Untuk kepentingan lain, misalkan sewaktu kolonialisme dahulu, antropologi digunakan para penjajah barat supaya berhasil menjajah negara-negara terkebelakang misalnya Indonesia. Sewaktu perang Aceh antropolog Snouck Hurgronje diterjunkan untuk meneliti kelemahan orang Aceh dan didapatinya bahwa orang Aceh sangat patuh terhadap ulama, maka dibuatkan sebuah strategi menghancurkan para ulama sampai beberapa pemimpin ulama ditangkap, maka orang Aceh dapat ditaklukan. Amerika sewaktu menghantam Jepang, mereka menerjunkan agen CIA yang berlatar belakang Antropolog mempelajari orang Jepang dan kelemahannya dan Amerika bisa memenangkan pertaruangan dengan orang Jepang, begitu juga mereka melakukan penguasaannya di timur tengah begitu dan ketika antropolog amerika banyak dipakai dalam perang Vietnam dan di Asia Tenggara. Karena sejarah ini, antropologi dikritik didalam mapun diluar komunitasnya, dianggap mengarahkan penggunaan antropologi bagi kepuasan nafsu penghancuran umat manusia. Dan terlepas dari ini antropologi dirasa sebagai elemen ilmu yang teramat mumpuni untuk diterapkan dalam kepentingan apapun.

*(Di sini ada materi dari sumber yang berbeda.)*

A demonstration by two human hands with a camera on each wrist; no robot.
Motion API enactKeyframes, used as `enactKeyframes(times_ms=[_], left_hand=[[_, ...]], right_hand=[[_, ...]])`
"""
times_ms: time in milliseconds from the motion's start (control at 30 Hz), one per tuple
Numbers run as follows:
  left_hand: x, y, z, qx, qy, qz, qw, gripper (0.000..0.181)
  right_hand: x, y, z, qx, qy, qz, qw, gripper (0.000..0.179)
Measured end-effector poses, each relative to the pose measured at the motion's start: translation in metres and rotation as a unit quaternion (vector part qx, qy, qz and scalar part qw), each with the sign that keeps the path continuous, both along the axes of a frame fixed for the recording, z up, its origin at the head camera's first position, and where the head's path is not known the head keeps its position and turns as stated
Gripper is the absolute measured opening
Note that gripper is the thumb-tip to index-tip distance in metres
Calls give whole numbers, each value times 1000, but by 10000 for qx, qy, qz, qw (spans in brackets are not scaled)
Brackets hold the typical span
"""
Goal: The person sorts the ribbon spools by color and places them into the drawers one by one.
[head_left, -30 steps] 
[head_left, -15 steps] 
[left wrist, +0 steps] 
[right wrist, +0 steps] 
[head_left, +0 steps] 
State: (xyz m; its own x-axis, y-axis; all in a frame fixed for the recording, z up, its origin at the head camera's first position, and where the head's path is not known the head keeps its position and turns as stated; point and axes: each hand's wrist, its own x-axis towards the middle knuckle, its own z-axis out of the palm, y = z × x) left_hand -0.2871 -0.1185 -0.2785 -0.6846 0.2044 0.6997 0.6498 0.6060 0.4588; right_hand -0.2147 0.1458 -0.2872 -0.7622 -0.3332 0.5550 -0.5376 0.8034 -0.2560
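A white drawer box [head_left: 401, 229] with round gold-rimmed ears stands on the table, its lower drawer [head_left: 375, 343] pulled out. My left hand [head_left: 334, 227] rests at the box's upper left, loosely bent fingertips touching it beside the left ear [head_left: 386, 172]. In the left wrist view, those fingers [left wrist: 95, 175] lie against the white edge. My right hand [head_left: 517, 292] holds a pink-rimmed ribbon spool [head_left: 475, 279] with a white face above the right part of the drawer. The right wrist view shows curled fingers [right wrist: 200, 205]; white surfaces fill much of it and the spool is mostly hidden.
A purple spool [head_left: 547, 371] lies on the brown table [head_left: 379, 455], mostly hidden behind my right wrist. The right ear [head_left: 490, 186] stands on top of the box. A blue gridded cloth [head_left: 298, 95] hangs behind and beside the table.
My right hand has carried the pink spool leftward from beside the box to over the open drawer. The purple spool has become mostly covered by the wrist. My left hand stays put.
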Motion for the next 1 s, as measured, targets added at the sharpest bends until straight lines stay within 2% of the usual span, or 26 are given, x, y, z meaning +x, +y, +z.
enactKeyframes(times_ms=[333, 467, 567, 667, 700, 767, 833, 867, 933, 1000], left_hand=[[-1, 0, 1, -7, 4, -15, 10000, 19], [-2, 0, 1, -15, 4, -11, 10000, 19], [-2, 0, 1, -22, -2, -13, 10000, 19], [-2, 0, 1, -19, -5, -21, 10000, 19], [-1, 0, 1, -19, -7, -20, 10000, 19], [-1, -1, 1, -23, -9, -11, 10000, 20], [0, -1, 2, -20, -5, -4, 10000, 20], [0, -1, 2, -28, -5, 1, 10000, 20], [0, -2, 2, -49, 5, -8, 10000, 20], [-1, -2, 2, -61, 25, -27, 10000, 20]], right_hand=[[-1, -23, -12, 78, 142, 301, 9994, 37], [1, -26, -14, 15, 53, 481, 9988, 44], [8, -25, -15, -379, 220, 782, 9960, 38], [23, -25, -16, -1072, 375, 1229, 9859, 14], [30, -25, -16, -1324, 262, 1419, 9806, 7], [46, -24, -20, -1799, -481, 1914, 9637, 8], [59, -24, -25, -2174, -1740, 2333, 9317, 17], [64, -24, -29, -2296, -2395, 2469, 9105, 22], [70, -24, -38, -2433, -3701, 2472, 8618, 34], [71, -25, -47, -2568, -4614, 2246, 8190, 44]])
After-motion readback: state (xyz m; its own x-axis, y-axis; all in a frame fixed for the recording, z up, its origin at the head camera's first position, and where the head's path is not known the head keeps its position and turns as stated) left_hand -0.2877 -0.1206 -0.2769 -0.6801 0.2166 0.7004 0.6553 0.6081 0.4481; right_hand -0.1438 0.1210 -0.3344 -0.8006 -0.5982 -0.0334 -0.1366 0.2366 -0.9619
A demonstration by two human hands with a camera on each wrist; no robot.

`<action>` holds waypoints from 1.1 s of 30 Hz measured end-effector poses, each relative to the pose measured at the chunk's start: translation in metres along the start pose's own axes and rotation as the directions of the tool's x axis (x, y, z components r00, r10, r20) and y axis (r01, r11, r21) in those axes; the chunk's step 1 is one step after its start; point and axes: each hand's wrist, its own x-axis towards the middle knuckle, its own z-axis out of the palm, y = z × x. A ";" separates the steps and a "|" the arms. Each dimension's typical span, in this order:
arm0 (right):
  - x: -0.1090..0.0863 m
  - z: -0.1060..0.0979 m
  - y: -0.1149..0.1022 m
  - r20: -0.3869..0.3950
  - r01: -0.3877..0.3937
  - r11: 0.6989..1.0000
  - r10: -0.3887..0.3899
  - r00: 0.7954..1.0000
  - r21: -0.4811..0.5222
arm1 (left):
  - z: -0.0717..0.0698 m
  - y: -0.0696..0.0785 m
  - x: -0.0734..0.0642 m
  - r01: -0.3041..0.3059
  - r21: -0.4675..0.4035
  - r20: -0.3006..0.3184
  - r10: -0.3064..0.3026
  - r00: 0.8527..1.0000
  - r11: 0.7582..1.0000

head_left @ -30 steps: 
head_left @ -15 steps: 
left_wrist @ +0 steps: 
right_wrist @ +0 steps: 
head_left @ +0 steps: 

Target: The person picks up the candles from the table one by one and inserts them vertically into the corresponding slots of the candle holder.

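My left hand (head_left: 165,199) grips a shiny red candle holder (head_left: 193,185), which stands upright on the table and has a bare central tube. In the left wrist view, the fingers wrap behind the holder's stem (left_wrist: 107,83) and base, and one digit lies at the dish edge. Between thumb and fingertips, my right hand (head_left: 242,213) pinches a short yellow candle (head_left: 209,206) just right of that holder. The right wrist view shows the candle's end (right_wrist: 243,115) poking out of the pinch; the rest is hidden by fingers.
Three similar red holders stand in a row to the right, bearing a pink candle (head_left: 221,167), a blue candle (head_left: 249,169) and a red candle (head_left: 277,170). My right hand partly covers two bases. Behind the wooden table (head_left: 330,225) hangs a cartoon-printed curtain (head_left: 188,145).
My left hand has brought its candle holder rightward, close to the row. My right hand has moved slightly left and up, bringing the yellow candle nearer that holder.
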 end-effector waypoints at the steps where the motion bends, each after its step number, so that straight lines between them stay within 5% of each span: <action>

           Hazel Anderson dengan buku Building a Win-win World (1992), dijelaskan bahwa telah bangkit minat dunia kepada budaya sebagai faktor dominan dalam pembangunan tidak hanya dalam model-model ekonomi dan kebudayaan tetapi juga dalam geopolitik. Council on Foreign Relations AS dan jurnalnya yang bergengsi menudukung pandangan ini dengan menerbitkan dua artikel edisi September/ Oktober 1995 yang menekankan dominasi budaya dalam pembangunan. Terlihat jelas dari wajah budaya unik dari perekonomian masa kini yang semakin digerakan oleh pasar bahwa perekonomian dapat dimengerti paling baik melalui antropologi, psikologi sosial, sejarawan, dll. Sebab dengan mengerti kode-kode DNA budaya kita dapat memahami mengapa dan bagaimana perekonomian, politik dll di dunia ini. Fokus budaya muncul tahun 1988 ketika PBB mendeklarasikan World Decade for Cultural Development 1988-1999. PBB menunjuk World Commision on Culture and Development yang diketuai Perez de Cuellar, mantan sekretaris jenderal PBB, termasuk didalamnya ada banyak antropolog yang diakui secara global. Mereka memandang budaya sebagaimana penjelasan D. Paul Schafer, direktur World Culture Project yang berpusat di Canada, memandang proses pembangunan melalui lensa budaya memungkinkan adanya reintegrasi yang sangat diperlukan dan pandangan menyeluruh tentang proses-proses ini. 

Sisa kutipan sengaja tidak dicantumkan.